Some aspects don't seem well thought-through: for instance, the
concept refinement method may introduce fresh concept names due to a
normalization step, as the authors also point out themselves. But
since those fresh names will never be part of the "correct" ontology,
the oracle would always filter them out.

Alg 1: in the text you describe the hitting set algorithm, but the
algorithm here does something very different and not really friendly
to the oracle: it goes over all axioms of all justifications
(potentially visiting the same axiom more than once), and validates
each of them with the oracle!

You exclude Top and Bottom from the set SCC(T) of concepts to be used
by weakening and completing.

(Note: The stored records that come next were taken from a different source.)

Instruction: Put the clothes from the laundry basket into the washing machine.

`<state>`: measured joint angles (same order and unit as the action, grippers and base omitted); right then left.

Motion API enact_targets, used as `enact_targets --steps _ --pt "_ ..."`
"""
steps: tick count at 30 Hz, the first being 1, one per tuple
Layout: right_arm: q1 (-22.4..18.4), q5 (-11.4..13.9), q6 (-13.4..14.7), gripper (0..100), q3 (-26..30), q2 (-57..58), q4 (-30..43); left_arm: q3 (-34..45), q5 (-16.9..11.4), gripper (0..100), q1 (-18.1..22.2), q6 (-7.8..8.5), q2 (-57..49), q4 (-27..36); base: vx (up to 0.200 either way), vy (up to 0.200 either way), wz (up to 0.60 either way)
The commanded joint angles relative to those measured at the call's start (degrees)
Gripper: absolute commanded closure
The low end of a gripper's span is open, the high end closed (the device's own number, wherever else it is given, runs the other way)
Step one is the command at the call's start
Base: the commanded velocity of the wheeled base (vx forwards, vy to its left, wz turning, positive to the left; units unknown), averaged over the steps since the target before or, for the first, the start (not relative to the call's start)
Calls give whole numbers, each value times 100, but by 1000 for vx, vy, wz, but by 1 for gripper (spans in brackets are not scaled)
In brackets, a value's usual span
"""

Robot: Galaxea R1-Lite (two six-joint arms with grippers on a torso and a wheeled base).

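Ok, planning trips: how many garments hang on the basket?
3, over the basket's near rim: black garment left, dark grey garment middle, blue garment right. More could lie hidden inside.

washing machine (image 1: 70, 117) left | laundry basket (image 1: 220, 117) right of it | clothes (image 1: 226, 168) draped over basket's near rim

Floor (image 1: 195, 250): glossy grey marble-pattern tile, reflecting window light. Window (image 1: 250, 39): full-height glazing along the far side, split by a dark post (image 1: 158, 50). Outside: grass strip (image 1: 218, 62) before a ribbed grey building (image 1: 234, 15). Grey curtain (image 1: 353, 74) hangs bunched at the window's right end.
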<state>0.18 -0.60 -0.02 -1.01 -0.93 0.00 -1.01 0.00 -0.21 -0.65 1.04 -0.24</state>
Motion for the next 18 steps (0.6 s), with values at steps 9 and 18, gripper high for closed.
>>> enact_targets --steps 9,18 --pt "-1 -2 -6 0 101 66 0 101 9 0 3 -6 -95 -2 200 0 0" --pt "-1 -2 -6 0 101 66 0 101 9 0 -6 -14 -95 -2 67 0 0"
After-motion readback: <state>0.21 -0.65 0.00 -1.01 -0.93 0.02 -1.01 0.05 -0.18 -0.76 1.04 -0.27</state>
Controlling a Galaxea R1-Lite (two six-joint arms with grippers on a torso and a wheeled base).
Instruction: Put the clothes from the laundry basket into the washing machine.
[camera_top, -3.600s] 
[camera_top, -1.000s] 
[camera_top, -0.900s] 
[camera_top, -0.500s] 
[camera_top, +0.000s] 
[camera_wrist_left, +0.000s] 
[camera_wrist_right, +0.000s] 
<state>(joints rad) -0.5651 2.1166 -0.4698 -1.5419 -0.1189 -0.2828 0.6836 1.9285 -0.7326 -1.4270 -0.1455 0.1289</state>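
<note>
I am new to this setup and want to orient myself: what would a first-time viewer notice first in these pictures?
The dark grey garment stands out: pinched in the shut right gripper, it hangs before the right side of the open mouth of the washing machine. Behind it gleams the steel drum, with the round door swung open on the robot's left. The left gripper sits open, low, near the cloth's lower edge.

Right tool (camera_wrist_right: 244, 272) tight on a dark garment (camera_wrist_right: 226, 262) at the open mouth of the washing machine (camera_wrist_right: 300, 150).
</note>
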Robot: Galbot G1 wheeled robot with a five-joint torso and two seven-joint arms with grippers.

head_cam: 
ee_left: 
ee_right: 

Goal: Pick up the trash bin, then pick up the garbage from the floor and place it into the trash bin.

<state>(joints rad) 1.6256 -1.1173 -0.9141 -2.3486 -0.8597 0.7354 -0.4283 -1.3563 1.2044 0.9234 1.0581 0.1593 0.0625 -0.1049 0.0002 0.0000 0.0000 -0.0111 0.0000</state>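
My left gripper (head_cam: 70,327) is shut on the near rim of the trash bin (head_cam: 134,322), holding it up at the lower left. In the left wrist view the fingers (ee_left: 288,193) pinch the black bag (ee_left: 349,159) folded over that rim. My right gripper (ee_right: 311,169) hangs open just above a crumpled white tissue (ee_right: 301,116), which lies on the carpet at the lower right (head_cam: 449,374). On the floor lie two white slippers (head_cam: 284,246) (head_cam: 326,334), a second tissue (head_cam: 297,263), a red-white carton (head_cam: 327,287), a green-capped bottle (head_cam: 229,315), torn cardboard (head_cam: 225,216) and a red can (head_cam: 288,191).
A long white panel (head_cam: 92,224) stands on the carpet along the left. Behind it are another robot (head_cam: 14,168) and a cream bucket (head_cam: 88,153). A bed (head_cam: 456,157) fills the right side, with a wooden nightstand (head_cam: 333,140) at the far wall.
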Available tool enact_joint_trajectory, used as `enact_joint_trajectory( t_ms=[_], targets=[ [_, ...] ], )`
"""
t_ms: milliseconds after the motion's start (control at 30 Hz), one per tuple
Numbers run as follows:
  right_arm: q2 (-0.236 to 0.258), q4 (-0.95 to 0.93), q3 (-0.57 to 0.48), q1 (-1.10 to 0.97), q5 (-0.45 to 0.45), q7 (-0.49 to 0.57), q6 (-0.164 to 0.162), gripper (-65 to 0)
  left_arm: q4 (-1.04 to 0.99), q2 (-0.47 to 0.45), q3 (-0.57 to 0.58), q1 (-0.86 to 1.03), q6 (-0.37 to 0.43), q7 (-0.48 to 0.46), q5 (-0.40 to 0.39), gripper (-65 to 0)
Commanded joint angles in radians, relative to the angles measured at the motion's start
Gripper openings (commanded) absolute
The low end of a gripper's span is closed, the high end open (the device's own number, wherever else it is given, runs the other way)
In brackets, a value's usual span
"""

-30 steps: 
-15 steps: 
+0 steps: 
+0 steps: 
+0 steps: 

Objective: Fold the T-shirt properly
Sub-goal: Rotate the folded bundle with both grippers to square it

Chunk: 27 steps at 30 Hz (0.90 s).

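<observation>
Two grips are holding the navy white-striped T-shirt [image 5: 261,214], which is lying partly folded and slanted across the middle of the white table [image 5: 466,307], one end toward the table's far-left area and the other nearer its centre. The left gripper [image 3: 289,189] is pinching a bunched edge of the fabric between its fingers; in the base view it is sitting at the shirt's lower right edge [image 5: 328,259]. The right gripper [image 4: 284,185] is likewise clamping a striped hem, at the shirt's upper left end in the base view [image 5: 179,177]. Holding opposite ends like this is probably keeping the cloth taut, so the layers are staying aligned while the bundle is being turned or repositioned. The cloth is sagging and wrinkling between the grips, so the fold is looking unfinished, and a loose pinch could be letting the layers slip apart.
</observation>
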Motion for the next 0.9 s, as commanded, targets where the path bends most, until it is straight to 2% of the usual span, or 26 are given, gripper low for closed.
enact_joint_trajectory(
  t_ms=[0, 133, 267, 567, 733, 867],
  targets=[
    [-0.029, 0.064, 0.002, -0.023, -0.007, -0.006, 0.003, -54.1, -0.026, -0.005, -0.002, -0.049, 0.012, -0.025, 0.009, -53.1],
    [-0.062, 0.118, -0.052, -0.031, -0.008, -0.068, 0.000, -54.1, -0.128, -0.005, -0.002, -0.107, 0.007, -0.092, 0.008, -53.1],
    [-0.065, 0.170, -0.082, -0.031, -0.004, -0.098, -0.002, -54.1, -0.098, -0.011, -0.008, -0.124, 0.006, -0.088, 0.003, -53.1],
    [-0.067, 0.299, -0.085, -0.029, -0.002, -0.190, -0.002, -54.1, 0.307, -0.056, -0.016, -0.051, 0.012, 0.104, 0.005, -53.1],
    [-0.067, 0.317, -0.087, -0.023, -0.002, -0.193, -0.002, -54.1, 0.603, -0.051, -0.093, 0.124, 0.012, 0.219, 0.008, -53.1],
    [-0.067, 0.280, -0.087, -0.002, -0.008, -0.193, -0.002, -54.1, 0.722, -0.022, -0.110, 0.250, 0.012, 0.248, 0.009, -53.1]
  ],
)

You argue that this is done to avoid
tautological axioms being generated when weakening---however this
affects you in the completing step: what if the correct completion
would have Top on the left-hand-side or Bottom on the right-hand side?

On the bottom of Page 7, you argue an optimization that avoid the
introduction of axioms that make concepts equivalent - but again, what
if the correct ontology contains such equivalences?

** Evaluation

In general, when doing an experimental evaluation of some prototypical
implementation, one would also be interested in the run time of the
experiments, for which it would also be good to know about the
hardware configuration of the computer used.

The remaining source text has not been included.